Globally Mobile writes "The Register has this article concerning GE's announcement that it has been developing a 1 terabyte DVD-size disk that can be read by a modified Blu-ray player. Peter Lorraine, GE's lab manager, talking at an Emerging Tech conference last week, said that license announcements could be expected soon. He also mentioned the notion of disks having the capacity of 100 Blu-ray disks, implying a 2.5TB or even 5TB capacity, gained by increasing the number of layers used for recording. The discs will be used for high-end commercial niches initially and then migrate to consumer markets in 2012-2015. Also here is a video of the technology explained. Wish we could see this sooner! Reminds me of the technology that Bowie's character came up with in The Man Who Fell to Earth."
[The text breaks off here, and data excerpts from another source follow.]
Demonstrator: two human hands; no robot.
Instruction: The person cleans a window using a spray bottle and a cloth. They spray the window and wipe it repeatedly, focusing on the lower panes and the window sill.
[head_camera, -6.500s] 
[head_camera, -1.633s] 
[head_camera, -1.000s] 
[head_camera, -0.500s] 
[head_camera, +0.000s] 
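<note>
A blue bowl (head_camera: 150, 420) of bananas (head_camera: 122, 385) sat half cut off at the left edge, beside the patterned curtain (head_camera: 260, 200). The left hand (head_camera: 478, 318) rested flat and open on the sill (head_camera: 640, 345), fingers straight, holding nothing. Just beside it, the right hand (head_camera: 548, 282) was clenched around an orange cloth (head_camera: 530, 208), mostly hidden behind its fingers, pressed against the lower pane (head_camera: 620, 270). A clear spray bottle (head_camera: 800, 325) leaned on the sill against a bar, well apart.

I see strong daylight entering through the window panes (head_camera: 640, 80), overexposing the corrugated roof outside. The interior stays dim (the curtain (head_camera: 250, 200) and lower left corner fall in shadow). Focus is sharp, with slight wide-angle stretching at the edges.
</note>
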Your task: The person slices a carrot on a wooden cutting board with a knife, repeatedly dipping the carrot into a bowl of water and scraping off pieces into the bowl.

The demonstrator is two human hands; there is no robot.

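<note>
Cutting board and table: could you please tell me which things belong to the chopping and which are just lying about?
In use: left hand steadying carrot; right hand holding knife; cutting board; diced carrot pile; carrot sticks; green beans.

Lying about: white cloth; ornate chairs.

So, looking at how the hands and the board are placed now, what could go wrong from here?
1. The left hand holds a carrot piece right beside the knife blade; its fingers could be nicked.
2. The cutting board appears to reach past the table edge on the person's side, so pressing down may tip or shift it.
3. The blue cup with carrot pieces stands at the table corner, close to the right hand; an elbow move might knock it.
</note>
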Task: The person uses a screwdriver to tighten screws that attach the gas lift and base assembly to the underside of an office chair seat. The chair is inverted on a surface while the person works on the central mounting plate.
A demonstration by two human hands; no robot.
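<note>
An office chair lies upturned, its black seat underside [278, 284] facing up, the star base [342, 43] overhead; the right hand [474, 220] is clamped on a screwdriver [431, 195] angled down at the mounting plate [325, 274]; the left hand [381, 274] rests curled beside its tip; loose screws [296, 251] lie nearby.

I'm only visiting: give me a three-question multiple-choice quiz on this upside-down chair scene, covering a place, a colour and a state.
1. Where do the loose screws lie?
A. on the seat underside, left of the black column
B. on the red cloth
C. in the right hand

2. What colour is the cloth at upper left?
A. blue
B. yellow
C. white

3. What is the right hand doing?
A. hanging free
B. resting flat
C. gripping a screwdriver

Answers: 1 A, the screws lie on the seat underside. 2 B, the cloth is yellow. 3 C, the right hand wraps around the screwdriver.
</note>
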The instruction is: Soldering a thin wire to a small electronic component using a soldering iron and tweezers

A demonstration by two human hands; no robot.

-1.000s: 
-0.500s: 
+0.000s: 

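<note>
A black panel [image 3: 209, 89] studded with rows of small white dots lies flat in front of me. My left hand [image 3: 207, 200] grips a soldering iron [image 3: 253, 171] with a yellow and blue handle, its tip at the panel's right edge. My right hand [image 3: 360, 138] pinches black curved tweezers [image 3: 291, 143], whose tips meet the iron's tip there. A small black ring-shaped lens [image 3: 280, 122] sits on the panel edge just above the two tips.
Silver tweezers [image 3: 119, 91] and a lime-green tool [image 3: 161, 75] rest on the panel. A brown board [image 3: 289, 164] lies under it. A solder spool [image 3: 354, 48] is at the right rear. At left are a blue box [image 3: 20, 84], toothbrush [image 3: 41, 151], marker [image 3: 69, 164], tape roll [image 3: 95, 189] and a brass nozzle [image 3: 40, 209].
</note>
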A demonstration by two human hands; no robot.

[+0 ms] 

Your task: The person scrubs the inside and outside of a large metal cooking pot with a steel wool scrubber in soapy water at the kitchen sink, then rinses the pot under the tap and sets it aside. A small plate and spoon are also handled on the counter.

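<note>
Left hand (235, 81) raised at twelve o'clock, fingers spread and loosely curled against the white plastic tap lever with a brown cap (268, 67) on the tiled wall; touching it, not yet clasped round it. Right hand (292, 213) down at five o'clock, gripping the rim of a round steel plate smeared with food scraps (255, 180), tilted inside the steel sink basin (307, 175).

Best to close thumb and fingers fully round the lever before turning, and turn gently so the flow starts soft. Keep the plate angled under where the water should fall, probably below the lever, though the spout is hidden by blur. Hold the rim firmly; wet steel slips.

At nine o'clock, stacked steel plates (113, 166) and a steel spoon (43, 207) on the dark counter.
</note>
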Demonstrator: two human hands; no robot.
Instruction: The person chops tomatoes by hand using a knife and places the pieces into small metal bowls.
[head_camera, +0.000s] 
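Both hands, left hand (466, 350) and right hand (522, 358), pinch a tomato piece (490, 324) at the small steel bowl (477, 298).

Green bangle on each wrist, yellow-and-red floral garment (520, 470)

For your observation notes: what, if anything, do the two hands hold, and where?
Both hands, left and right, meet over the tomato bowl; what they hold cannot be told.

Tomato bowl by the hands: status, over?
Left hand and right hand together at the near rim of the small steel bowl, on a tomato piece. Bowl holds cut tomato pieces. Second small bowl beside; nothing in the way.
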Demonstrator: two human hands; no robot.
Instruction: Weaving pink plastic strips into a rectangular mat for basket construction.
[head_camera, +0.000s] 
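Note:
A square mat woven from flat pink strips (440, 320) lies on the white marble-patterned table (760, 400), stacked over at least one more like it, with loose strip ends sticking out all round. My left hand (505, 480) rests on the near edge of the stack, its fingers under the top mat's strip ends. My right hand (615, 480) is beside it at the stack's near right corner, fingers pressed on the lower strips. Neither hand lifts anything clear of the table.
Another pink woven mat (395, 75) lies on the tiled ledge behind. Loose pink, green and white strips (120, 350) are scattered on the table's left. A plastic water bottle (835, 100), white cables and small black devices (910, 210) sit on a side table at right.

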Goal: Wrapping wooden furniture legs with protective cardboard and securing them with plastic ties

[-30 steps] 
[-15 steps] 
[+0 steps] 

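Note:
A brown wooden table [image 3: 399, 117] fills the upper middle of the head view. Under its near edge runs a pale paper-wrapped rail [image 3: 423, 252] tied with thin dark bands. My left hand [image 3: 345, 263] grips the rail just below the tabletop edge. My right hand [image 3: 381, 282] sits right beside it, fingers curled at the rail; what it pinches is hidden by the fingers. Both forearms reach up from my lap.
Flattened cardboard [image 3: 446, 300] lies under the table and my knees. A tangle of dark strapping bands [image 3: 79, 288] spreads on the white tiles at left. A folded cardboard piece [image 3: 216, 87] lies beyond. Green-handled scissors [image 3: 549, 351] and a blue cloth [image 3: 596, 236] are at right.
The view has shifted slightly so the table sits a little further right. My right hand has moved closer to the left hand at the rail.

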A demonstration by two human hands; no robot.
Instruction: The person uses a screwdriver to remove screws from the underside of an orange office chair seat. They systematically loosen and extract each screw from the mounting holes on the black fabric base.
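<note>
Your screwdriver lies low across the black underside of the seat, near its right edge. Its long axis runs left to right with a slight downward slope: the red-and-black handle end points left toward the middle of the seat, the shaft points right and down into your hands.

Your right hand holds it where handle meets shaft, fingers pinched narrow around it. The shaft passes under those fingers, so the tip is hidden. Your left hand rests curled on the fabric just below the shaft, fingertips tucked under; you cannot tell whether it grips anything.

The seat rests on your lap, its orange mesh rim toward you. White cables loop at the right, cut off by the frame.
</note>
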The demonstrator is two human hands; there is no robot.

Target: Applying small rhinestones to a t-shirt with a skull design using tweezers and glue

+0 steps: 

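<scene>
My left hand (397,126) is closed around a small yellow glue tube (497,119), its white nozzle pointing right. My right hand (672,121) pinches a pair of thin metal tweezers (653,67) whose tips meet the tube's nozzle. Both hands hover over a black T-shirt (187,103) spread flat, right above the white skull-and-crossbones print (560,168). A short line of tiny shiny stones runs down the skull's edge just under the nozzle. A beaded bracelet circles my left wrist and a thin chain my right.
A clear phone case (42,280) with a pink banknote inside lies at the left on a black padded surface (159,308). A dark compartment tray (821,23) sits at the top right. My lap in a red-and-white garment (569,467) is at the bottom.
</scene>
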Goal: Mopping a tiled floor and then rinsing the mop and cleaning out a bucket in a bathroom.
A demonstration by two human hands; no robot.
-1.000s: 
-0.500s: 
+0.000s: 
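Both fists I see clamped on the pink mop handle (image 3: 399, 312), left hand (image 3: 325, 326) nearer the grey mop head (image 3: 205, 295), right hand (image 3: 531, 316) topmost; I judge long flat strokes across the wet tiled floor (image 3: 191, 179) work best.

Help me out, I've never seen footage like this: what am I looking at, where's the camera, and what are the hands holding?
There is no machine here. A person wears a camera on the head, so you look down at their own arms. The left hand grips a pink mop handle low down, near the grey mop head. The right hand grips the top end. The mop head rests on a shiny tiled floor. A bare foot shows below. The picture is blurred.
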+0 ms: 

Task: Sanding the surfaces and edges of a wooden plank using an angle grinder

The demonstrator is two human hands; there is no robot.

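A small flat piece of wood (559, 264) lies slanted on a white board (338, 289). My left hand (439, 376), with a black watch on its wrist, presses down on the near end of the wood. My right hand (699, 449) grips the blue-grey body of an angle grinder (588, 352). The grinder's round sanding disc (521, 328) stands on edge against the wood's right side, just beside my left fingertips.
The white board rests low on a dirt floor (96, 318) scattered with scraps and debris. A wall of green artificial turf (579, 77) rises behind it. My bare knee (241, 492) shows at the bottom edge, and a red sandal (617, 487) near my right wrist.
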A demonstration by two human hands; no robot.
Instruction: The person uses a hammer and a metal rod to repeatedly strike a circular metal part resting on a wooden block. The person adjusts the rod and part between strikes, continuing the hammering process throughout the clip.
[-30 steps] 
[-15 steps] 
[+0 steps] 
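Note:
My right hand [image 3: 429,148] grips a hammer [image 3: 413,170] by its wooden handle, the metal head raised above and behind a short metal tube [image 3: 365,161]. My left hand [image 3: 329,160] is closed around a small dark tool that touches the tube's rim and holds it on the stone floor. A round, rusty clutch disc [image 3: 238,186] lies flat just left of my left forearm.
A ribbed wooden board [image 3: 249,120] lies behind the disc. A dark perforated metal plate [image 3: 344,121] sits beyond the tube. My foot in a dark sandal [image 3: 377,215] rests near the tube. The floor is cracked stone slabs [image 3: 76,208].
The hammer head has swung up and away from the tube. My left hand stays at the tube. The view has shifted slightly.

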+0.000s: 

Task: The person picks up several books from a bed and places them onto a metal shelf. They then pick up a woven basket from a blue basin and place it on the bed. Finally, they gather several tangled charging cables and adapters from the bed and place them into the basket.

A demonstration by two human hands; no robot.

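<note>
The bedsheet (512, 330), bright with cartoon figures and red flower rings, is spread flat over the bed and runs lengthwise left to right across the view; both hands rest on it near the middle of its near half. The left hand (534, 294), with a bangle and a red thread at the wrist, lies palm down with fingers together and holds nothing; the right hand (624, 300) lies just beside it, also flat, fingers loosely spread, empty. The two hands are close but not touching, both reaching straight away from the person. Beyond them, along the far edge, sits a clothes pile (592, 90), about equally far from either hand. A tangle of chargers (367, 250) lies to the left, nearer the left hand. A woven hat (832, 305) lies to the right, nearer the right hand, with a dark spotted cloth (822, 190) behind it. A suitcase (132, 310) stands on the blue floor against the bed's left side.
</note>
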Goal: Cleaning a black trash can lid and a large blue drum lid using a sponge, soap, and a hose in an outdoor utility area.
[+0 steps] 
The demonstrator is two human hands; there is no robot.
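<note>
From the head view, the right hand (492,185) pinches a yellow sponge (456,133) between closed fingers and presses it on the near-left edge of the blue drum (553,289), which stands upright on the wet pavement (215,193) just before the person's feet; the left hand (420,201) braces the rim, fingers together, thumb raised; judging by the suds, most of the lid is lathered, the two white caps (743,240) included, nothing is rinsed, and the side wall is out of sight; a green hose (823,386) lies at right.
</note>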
25 of 238 comments (clear)

  1. Well by sopssa · · Score: 3, Informative

    Great, I haven't still even got a normal bluray player. Nor did I get HD-DVD. Seems like I might just skip it and wait for the modified player that supports this.

    1. Re:Well by jdgeorge · · Score: 3, Insightful

      Great, I haven't still even got a normal bluray player. Nor did I get HD-DVD. Seems like I might just skip it and wait for the modified player that supports this.

      Yeah, I got a PS3, too. Who wants a "normal" Blu-ray player?

      "Informative".... Nice.

    2. Re:Well by ColdWetDog · · Score: 5, Funny

      I find I'm "skipping a generation" in many technologies: Operating systems, storage standards, gaming consoles, etc.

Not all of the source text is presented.